UK-based start-up sQuidcard is to launch a low-fee alternative to the national contactless programme promised by the nation’s biggest banks and credit card schemes MasterCard and Visa.Barclaycard, Citi, Bank of Scotland, Halifax, HSBC, Lloyds TSB, and Royal Bank of Scotland are all participating in the first phase of a national programme to introduce contactless debit and credit cards across the UK. The scheme, which is being introduced initally in the South East in September, will target low value transactions of £10 or under.

The banking community has yet to set a retailer transaction fee for contactless purchases, but sQuidcard is promising a fee of ‘never more than 1.5%’, which the vendor says in many instances would be cheaper for retailers than the cost of handling cash.

Adam Smith, CEO of sQuidcard, says: “What the credit card companies and banks don’t tell you is how much they will charge retailers for these contactless transactions. At the moment it appears they intend to charge similar fees to those that apply to credit and debit card transactions – which is in our opinion far, far too high for buying the little things in life.”
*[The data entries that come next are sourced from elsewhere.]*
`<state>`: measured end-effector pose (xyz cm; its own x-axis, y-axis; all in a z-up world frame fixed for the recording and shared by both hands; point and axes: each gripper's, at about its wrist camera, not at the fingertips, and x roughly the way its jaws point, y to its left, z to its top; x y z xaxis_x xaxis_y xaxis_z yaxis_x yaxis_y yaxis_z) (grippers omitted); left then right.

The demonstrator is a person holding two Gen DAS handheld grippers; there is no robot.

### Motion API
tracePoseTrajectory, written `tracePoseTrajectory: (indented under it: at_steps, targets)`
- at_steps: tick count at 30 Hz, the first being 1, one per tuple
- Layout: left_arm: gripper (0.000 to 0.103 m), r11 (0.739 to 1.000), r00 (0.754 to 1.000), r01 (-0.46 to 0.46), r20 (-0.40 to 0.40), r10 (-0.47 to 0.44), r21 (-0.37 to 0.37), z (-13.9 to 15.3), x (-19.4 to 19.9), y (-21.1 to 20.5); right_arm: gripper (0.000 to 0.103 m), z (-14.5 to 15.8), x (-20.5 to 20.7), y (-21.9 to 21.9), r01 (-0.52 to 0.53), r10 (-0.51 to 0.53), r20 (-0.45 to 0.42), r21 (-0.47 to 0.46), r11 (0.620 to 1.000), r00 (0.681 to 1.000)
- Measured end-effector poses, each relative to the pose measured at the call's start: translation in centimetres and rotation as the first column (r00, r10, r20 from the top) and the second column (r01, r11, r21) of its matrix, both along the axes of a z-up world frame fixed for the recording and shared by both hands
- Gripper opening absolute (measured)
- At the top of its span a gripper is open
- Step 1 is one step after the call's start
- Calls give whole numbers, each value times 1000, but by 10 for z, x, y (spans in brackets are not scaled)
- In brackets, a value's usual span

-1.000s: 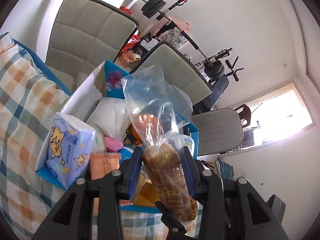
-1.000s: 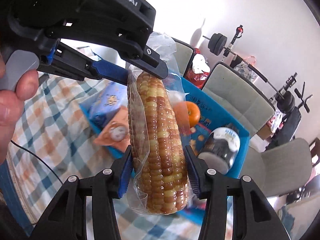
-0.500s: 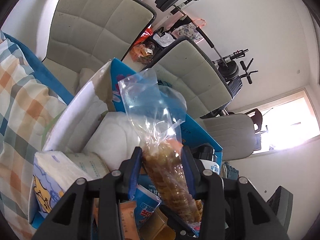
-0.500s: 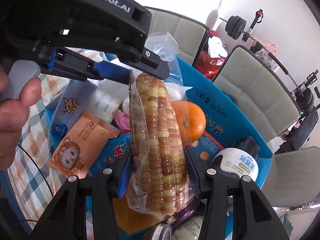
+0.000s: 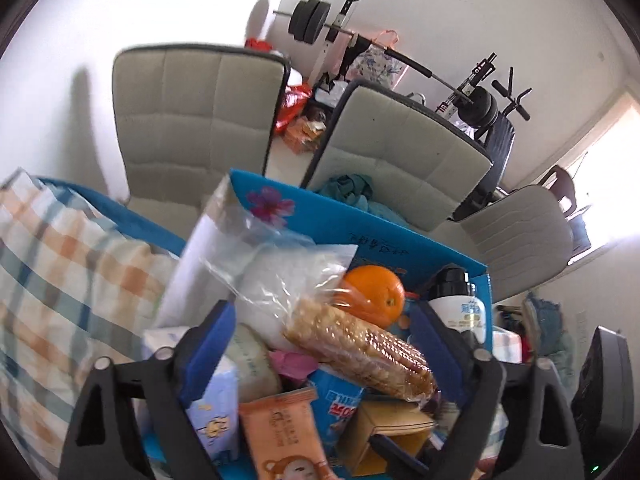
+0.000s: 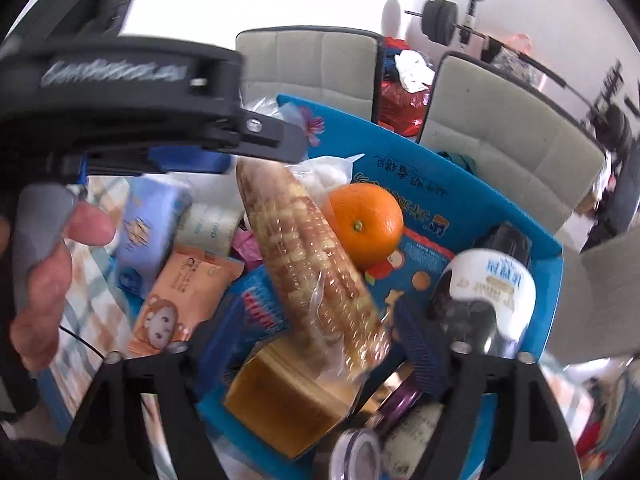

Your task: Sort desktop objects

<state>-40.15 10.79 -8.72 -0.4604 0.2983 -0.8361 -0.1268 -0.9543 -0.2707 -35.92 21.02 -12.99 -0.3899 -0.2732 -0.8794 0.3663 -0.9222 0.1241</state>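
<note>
A bagged corn cob [image 5: 360, 350] [image 6: 304, 264] lies loose inside the blue box [image 5: 400, 236] [image 6: 460, 176], on top of the other items and beside an orange [image 5: 374, 296] [image 6: 366, 220]. My left gripper [image 5: 324, 340] is open, its jaws wide on either side of the cob without touching it. My right gripper [image 6: 304, 332] is open too, just above the cob's lower end. The left gripper's body [image 6: 160, 120] shows at the upper left of the right wrist view.
The box holds a tissue pack [image 6: 156, 232], an orange wipes packet [image 6: 184, 300], a white-labelled bottle [image 6: 488, 288], a brown carton [image 6: 288, 396] and small jars [image 6: 360, 452]. It sits on a checked tablecloth [image 5: 60, 280]. Grey chairs [image 5: 192, 120] stand behind.
Both grippers held the bagged corn over the box; both have opened and the corn has dropped into the box, tilted beside the orange.
</note>
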Motion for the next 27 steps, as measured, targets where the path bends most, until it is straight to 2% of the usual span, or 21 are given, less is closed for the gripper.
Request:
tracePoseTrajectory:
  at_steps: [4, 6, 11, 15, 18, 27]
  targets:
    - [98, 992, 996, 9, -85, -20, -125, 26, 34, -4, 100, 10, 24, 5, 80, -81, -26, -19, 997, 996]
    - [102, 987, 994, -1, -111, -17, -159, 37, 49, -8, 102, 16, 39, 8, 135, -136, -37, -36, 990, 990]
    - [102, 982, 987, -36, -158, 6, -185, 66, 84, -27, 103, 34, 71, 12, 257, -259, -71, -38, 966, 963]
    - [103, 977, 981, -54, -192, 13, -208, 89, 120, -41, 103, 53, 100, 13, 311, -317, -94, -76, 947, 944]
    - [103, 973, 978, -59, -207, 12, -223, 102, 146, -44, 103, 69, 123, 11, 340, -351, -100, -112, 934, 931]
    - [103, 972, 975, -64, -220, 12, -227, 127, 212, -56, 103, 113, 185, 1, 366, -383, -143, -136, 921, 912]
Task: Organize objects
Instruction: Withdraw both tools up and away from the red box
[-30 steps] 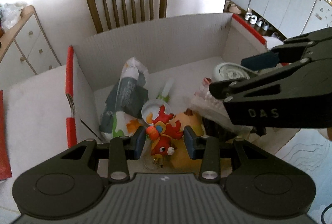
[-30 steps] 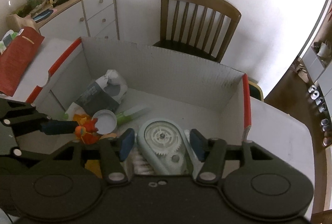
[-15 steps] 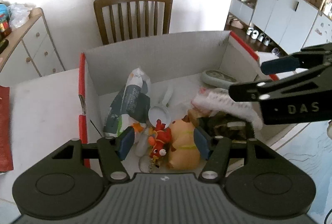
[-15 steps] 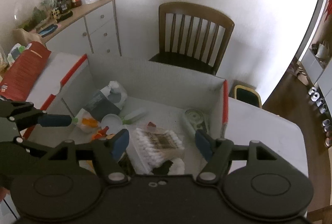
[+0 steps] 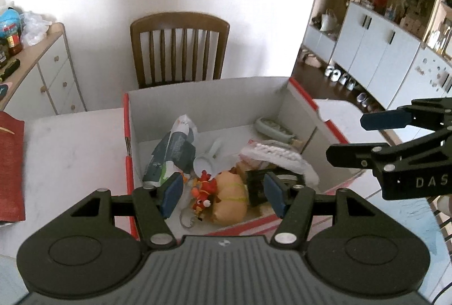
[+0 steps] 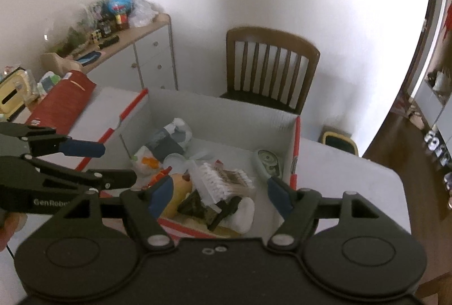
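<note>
On a white table (image 5: 70,141) stands an open cardboard box (image 5: 209,104) with red-edged flaps; a wooden chair (image 5: 180,47) is at its 12 o'clock, a white sideboard (image 5: 53,73) at 10 o'clock, white cupboards (image 5: 375,50) at 2 o'clock, and a red bag (image 5: 10,166) lies on the table at 9 o'clock. Box contents: a grey-green packet (image 5: 172,155) at the left, a white scoop (image 5: 207,159) mid-floor, a red toy (image 5: 203,190) touching a yellow plush (image 5: 230,196) at the near wall, a pack of cotton swabs (image 6: 223,182) to the right, and a grey geared case (image 6: 268,162) in the far right corner. Left gripper (image 5: 221,194): fingers spread wide, holding nothing, raised above the toy and plush. Right gripper (image 6: 220,193): fingers likewise wide and empty, above the swabs, the case at 1 o'clock beyond its right finger.
</note>
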Demonstrator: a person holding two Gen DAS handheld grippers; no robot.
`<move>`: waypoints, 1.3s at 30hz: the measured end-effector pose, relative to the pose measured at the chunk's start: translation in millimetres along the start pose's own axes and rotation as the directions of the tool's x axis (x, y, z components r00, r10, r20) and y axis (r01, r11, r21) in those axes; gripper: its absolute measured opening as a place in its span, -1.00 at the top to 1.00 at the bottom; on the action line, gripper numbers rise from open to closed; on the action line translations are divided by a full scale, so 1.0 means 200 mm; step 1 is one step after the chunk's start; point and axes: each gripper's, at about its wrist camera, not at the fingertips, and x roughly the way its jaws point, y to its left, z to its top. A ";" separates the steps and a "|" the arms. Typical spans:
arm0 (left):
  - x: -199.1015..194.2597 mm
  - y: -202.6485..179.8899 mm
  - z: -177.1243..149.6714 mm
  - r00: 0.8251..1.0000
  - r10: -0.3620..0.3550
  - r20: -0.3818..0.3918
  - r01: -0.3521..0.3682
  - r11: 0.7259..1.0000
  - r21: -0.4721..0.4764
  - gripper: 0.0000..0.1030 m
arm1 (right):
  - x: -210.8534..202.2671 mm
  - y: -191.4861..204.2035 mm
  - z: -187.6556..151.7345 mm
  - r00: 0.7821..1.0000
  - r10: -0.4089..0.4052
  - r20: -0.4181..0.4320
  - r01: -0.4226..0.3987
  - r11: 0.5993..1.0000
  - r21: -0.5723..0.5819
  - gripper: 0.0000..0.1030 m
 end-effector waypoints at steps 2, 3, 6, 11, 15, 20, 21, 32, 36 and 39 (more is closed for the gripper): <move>-0.05 -0.01 -0.01 1.000 -0.005 0.014 0.005 1.000 -0.003 -0.20 | -0.04 0.00 -0.02 1.000 0.003 0.017 -0.003 1.000 0.000 -0.46; -0.07 -0.02 -0.01 1.000 -0.004 0.019 0.004 1.000 -0.005 -0.20 | -0.06 0.00 -0.02 1.000 0.006 0.022 -0.006 1.000 0.002 -0.46; -0.13 -0.03 -0.03 1.000 -0.007 0.028 0.007 1.000 -0.012 -0.20 | -0.11 0.02 -0.05 0.999 0.012 0.039 -0.012 1.000 0.001 -0.49; -0.24 -0.06 -0.08 0.997 0.014 0.069 -0.014 1.000 0.000 -0.31 | -0.20 0.05 -0.10 0.996 0.031 0.079 -0.031 1.000 -0.002 -0.55; -0.32 -0.07 -0.11 0.996 0.003 0.090 -0.002 1.000 -0.018 -0.38 | -0.27 0.08 -0.15 0.992 0.047 0.113 -0.045 0.999 -0.021 -0.64; -0.38 -0.09 -0.15 0.994 0.002 0.112 0.002 1.000 -0.028 -0.51 | -0.34 0.10 -0.21 0.988 0.061 0.143 -0.059 0.998 -0.017 -0.75; -0.39 -0.09 -0.16 0.994 0.000 0.113 0.003 1.000 -0.027 -0.52 | -0.35 0.10 -0.22 0.987 0.059 0.150 -0.057 0.998 -0.018 -0.79; -0.45 -0.16 -0.26 0.993 0.017 0.115 -0.016 1.000 -0.008 -0.74 | -0.45 0.08 -0.32 0.981 0.018 0.194 -0.022 1.000 0.018 -1.00; -0.47 -0.17 -0.29 0.994 0.021 0.110 -0.020 1.000 -0.015 -1.00 | -0.47 0.09 -0.35 0.978 0.000 0.208 -0.007 1.000 0.029 -1.00; -0.48 -0.18 -0.32 0.993 0.025 0.116 -0.023 1.000 -0.014 -1.00 | -0.48 0.11 -0.37 0.975 -0.005 0.220 -0.002 1.000 0.031 -1.00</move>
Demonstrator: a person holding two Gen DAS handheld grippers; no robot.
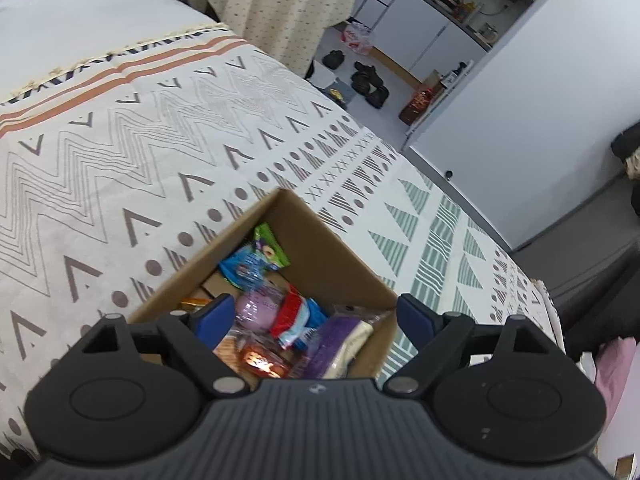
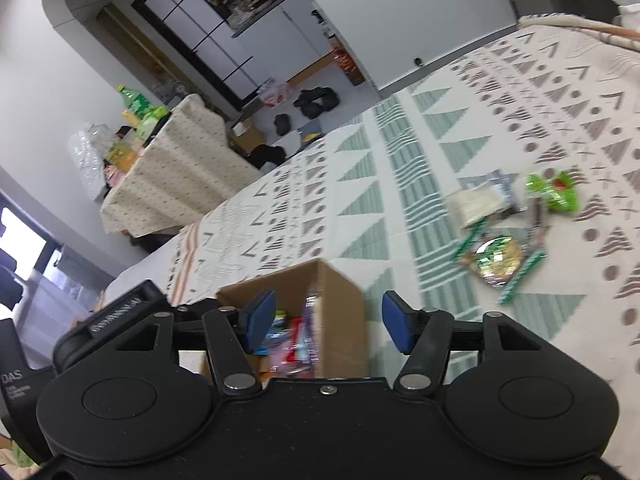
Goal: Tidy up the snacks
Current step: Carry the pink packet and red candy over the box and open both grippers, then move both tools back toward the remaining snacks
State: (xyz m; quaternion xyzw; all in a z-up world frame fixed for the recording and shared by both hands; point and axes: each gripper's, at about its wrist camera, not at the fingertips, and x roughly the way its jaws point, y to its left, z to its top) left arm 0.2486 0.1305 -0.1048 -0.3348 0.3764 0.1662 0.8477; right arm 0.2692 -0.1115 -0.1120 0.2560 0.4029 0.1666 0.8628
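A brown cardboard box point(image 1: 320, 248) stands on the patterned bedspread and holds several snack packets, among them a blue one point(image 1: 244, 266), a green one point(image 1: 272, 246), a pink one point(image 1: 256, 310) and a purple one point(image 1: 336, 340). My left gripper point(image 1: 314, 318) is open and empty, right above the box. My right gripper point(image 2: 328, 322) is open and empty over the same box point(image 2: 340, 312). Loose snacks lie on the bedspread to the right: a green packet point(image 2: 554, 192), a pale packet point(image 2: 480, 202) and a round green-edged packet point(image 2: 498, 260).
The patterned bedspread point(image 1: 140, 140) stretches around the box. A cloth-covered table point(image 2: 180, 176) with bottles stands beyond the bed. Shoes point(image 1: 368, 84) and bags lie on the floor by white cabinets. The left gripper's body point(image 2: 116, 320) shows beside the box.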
SQuidcard estimates that an average debit card transaction fee is about 18p, so buying a £1 newspaper will incur a charge of 18p. By contrast, the same transaction conducted with sQuidcard’s ‘tap and go’ eMoney cards would be 1.5 pence.

SQuidcard parent company Nucleus appointed investment bank Rothschild in May last year to raise £15 million to fund the scheme, which has been developed so as to be compatible with the UK transit card Oyster.

Smith says the first eMoney cards will be introduced in the North West this Autumn, with further trial sites within the M25.